TASK PROMPT: Every line that contains "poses" must be located and copied from the data.

GIVEN INFORMATION:
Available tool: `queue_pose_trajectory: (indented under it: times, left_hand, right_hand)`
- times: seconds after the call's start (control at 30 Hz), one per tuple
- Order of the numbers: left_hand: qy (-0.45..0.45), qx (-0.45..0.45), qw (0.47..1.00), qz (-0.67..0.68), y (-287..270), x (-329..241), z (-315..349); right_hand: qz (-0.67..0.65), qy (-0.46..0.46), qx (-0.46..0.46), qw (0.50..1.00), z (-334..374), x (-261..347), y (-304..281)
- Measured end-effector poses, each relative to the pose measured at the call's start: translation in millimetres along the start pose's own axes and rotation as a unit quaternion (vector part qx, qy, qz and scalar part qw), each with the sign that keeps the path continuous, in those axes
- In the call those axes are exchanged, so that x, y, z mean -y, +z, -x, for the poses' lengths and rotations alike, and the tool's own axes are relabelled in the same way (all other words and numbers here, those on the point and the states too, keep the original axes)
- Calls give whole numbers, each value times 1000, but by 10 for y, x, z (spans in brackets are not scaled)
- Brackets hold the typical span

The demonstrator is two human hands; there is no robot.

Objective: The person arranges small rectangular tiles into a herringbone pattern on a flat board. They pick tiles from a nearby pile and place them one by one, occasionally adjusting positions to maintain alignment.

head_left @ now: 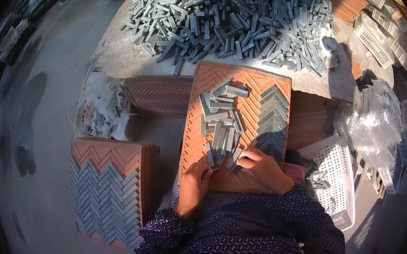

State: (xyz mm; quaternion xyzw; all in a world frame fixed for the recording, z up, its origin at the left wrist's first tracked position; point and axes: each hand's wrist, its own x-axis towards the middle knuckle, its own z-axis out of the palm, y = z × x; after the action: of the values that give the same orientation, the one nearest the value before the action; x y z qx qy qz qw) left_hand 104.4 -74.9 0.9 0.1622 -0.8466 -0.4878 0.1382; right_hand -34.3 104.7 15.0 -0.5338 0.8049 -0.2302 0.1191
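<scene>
An orange tray point(206, 74) with herringbone grooves lies tilted in front of my body. Dark grey stone strips point(271, 120) sit fitted in a zigzag along its right side. Loose strips point(220, 124) are heaped over its middle. Both my hands are at the tray's near edge. My left hand point(194, 184) has its fingers curled together by the lower end of a strip; what is in them is hidden. A short grey stone strip point(234, 158) is pinched at the fingertips of my right hand point(263, 169).
A big pile of strips point(229, 14) covers the table ahead. At left stands a stack of trays point(97, 149), its top filled with herringbone strips. A white basket point(346, 174) with some strips is at right. Clear plastic bags point(101, 102) and white crates point(373, 40) lie around.
</scene>
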Motion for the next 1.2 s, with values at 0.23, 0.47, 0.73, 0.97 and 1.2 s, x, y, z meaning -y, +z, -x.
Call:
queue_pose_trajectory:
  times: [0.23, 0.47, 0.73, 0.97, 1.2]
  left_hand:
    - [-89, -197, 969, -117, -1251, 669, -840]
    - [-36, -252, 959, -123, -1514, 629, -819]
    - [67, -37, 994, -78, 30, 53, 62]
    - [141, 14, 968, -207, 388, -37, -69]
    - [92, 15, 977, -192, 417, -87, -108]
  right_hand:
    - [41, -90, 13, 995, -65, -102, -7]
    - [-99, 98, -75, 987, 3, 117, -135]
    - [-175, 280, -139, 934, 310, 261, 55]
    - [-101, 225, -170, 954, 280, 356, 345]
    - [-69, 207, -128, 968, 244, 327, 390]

FINAL ANSWER:
- Measured end-effector poses, each relative to the pose measured at the call's start: translation in millimetres along the start pose's own axes and rotation as a unit quaternion (vector part qx, qy, qz and scalar part qw), each with the sign that keeps the path continuous, in those axes
- In the call those axes are exchanged, so that x, y, z mean -y, +z, -x, for the poses' lengths and rotations alike, and the tool's own axes are relabelled in the same way (all other words and numbers here, those on the point and the states too, keep the original axes)

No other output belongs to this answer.